WHO: Thailand is the first country in Asia and the Pacific region to eliminate mother to child transmission of HIV and syphilis.

Thailand’s health minister received the certificate of validation from the World Health Organisation (WHO) during a ceremony, which took place in New York on the eve of the United Nations General Assembly High-Level Meeting on Ending AIDS.

According to WHO, Thailand is also the first country in the region with a large HIV epidemic to ensure an AIDS-free generation.

WHO South-East Asia Region’s regional director Dr Poonam Khetrapal Singh lauded Thailand’s unwavering commitment to core public health principles that made elimination of mother to child transmission of HIV and syphilis a reality, a critical step for rolling back the HIV epidemic.

Dr Poonam Khetrapal also said that it’s a remarkable achievement for a country where thousands of people live with HIV. “Thailand has demonstrated to the world that HIV can be defeated,” she said, while presenting the certificate of validation in New York.

“Thailand has turned around its epidemic and transformed the lives of thousands of women and children affected by HIV,” UNAIDS executive director, Michel Sidibé said. “Thailand’s progress shows how much can be achieved when science and medicine are underpinned by sustained political commitment.”

“By investing in strong maternal and child health care and national AIDS prevention measures, Thailand has demonstrated there are ways to protect children from the global AIDS pandemic response,” said UNICEF East Asia-Pacific Region’s regional director Karin Hulshof. “Thailand’s achievement inspires its neighbours to greater action. There are still 21,000 infants who are born with HIV each year in the Asia-Pacific region, and more than 200,000 children who are growing up with HIV.”

According to WHO, if untreated, women living with HIV have a 15 to 45 percent chance of transmitting the virus to their children during pregnancy, labour, delivery or breastfeeding.
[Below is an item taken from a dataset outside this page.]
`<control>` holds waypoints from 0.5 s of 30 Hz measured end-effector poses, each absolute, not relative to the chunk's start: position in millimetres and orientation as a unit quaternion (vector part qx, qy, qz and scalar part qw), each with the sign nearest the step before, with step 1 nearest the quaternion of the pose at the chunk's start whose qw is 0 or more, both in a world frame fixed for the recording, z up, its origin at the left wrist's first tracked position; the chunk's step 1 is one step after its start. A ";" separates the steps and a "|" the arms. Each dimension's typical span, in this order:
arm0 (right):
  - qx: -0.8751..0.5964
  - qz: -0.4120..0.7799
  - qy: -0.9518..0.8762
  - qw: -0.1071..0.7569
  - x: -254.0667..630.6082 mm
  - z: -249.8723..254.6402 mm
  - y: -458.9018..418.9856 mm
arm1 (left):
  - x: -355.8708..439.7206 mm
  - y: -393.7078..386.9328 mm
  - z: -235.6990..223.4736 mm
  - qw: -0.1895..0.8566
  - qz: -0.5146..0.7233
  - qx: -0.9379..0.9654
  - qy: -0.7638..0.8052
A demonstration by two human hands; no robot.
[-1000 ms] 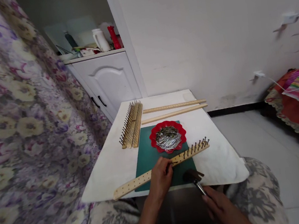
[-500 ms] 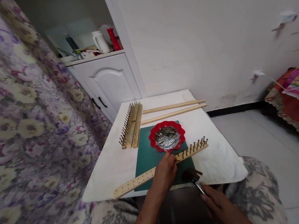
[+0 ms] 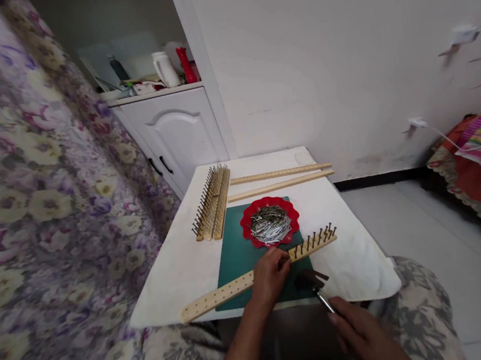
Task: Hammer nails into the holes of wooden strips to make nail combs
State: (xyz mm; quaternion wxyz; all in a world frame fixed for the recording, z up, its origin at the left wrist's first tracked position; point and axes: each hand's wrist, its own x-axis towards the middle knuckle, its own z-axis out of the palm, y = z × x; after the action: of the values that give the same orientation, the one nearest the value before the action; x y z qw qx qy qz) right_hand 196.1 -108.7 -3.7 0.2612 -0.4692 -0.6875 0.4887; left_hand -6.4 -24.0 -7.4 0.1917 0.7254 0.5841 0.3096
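Note:
My right hand [image 3: 353, 327] grips a hammer [image 3: 322, 299] by its handle, the dark head low over the front edge of the table. Across the green mat [image 3: 235, 245] lies a slanted wooden strip [image 3: 220, 296] with drilled holes along its left part and several dark nails [image 3: 314, 240] standing upright on its right part. My left hand [image 3: 271, 276] rests over the strip's middle, fingers closed in a pinch at the end of the nail row. A nail seems to be between the fingertips, mostly hidden. Just beyond is a red scalloped bowl [image 3: 245, 222] full of loose nails [image 3: 270, 224].
Nail-studded wooden strips [image 3: 212, 204] lie together at the table's back left. Two more strips [image 3: 283, 184] lie along the back. A white cloth [image 3: 168, 272] covers the table. A floral curtain [image 3: 48, 199] hangs at left, beside a white cabinet [image 3: 180, 129].
Both hands stay in nearly the same places, with the hammer still low by the front edge. The whole view has shifted slightly, and the left fingers have changed their pose a little.

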 end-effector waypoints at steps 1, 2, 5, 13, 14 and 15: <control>-0.477 0.480 -0.688 0.263 196.7 4.0 -105.8 | -6.4 -24.2 -7.6 0.191 0.310 0.725 0.585; -0.480 0.476 -0.689 0.263 197.0 12.2 -102.0 | -6.2 -24.4 -7.6 0.190 0.309 0.725 0.585; -0.476 0.459 -0.701 0.268 194.7 34.8 -87.0 | -5.1 -25.1 -6.2 0.182 0.305 0.725 0.589; -0.469 0.424 -0.726 0.271 178.3 45.0 -63.4 | -6.7 -24.5 -8.7 0.181 0.299 0.726 0.592; -0.469 0.423 -0.730 0.263 177.2 43.5 -62.8 | -7.1 -24.2 -9.6 0.183 0.295 0.725 0.595; -0.467 0.422 -0.734 0.255 176.5 42.3 -62.4 | -7.5 -24.0 -10.3 0.185 0.292 0.724 0.597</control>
State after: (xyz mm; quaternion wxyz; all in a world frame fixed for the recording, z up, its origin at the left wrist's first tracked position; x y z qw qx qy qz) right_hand 176.5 -62.4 42.3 0.2552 -0.4673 -0.7338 0.4220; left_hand -7.5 -24.0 -10.3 0.1850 0.7238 0.5971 0.2923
However, that risk drops to just over one percent if antiretroviral medicines are given to both mothers and children throughout the stages when infection can occur.
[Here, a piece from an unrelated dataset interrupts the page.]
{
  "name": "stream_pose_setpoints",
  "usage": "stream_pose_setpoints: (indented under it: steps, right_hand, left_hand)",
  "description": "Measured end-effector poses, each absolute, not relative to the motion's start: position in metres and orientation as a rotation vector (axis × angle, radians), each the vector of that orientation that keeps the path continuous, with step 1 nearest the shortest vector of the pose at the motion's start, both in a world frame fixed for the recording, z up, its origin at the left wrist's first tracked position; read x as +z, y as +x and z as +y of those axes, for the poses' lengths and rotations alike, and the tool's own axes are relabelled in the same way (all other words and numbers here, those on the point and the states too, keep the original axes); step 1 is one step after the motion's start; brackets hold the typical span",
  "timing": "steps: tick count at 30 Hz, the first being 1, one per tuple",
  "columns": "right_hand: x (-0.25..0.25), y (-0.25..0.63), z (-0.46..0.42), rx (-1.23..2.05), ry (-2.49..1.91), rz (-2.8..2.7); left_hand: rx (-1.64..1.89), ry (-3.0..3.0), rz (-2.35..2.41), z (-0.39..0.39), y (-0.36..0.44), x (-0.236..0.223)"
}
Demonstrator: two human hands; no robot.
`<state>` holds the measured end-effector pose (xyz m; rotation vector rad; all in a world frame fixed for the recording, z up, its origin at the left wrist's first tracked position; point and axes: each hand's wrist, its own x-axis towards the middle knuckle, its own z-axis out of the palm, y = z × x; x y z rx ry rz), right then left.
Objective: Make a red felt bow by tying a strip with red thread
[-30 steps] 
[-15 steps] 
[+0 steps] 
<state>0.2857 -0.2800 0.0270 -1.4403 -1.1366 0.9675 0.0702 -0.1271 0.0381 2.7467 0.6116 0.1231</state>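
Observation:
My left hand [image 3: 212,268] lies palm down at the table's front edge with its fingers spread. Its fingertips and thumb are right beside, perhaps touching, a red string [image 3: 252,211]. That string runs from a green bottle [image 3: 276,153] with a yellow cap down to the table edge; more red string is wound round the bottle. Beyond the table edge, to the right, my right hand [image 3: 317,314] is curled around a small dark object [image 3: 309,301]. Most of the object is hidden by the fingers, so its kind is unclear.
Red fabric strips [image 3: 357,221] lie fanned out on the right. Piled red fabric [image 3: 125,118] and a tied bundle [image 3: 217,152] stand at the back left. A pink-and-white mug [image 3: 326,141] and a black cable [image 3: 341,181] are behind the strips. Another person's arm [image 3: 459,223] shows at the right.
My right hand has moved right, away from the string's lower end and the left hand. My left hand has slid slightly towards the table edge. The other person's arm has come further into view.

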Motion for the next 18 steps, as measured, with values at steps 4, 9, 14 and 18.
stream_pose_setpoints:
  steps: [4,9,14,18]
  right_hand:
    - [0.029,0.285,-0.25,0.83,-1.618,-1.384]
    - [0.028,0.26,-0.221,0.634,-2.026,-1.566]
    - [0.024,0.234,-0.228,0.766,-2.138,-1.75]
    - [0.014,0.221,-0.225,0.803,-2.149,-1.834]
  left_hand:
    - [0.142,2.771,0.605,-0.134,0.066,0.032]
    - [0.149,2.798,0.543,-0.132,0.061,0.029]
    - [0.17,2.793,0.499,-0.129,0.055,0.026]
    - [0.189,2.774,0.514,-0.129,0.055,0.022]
According to Thailand’s public health ministry 98 percent of all pregnant women living with HIV have access to antiretroviral therapy and the rate of mother to child transmission of HIV has been reduced to less than two percent. In 2000, an estimated 1,000 children became infected with HIV. In 2015, the number of children who became infected with HIV through mother to child transmission was reduced to 85, a decline of more than 90 percent, a significant achievement in a country where an estimated 450,000 people were living with HIV in 2014.

At the same time, sustained efforts and success in preventing new HIV infections have helped reduce HIV among women of childbearing age. According to Thailand’s health authorities, between 2000 and 2014, the annual number of women newly infected with HIV fell from 15,000 to 1,900, a drop of 87 percent. Thailand’s Universal Health Coverage framework ensured essential health services were available to both rich and poor. The country’s commitment to equitable access has ensured that both Thai citizens and migrants are covered for HIV treatment.
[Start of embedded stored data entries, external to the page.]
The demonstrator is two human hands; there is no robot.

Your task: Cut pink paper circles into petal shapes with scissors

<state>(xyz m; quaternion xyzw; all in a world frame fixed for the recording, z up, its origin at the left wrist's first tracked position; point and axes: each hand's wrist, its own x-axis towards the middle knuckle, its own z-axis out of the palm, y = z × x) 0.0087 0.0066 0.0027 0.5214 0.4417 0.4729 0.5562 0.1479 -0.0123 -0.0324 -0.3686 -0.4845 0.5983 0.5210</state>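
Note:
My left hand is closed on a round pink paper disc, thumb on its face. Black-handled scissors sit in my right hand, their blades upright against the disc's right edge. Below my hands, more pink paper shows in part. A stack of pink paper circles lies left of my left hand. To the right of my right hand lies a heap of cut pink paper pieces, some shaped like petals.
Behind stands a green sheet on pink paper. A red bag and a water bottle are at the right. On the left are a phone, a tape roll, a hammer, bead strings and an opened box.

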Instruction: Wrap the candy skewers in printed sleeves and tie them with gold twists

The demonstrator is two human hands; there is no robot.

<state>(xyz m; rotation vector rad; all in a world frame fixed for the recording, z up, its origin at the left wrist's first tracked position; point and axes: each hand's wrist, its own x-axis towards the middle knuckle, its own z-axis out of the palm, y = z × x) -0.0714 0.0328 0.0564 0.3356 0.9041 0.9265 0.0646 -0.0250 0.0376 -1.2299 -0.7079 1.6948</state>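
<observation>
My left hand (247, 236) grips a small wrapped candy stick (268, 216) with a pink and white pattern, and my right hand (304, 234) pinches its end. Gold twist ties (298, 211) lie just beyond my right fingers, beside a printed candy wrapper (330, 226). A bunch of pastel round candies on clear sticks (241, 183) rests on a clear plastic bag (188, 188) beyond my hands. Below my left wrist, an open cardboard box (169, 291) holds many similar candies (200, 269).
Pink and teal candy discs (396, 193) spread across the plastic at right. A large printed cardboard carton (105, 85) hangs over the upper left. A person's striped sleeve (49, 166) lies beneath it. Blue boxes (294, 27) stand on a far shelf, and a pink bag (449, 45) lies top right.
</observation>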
In 2014, WHO and key partners published the guidance on global processes and criteria for the validation of the elimination of mother to child transmission of HIV and syphilis, which outlines the validation process and the different indicators countries need to meet.

According to WHO, treatment for prevention of mother to child transmission is not 100 percent effective, elimination of transmission is defined as a reduction of transmission to such a low level that it no longer constitutes a public health problem. “An international expert mission convened by WHO visited Thailand in April 2016 to validate the progress toward the elimination of mother-to-child transmission of HIV and syphilis,” a press release from WHO stated.